Fig. 3.

IL-33 induced a subset of IL-10 producing precursor B cells in the blood circulation of WT mice. Peripheral blood cells isolated from WT and IL-10^−/− mice at different time points (as indicated in A, B and D; or at 2-weeks in C) after injection with different doses (as indicated, C) or a fixed dose of recombinant hIL-33 (1 μg/mouse, A–B), mIL-33 (0.4 μg/mouse, D), or with PBS only, by procedure described in Fig. 2 legend. The cells were cultured in the presence of PMA/Ionomycin and GolgiStop for 5 h s, and analysed for intracellular IL-10 expression by FACS. A. Selected representative FACS profiles showing intracellular IL-10 expression in B cells (CD19⁺) isolated from the hIL-33 treated WT C57BL/6 mice (top panels), in comparison with those of similarly treated IL-10^−/− control mice (bottom panels). B. Kinetic changes in the frequency of IL-10 producing CD25⁺ B cells in blood circulation following IL-33 injection. Data shown are mean values calculated from individual mice of each group (n = 4) of one representative experiment. The experiments had been repeated for more than 3 times with consistent results. C & D. Direct comparison of the in vivo effects, potencies and time kinetics of the human versus the mouse IL-33 on B cell activation and IL-10 production. C. Dose-dependent changes in the frequency of CD25-expressing B cells appeared in blood circulation of WT mice following injection of hIL-33 or mIL33 of different dosages as indicated.
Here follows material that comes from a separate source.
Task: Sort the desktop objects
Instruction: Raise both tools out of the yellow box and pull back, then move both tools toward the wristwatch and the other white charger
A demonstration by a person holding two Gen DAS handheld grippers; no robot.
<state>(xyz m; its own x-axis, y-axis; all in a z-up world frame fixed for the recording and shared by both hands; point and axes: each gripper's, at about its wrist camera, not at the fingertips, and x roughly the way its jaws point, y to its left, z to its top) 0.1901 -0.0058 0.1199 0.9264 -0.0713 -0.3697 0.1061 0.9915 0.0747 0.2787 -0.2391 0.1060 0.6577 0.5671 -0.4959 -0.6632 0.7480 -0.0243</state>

Data shown are means and standard errors calculated from 3 to 5 mice per group at 2-weeks after the first IL-33 injection. D. Kinetic changes in the frequency of IL-10 producing B cells in blood circulation following injection of hIL-33 (1 μg/inj.) or mIL-33 (0.4 μg/inj.). Values were derived from staining blood samples pooled in equal volumes from 5 individual mice of each group (n = 5), and the experiment has been repeated for at least 5 times with consistent results.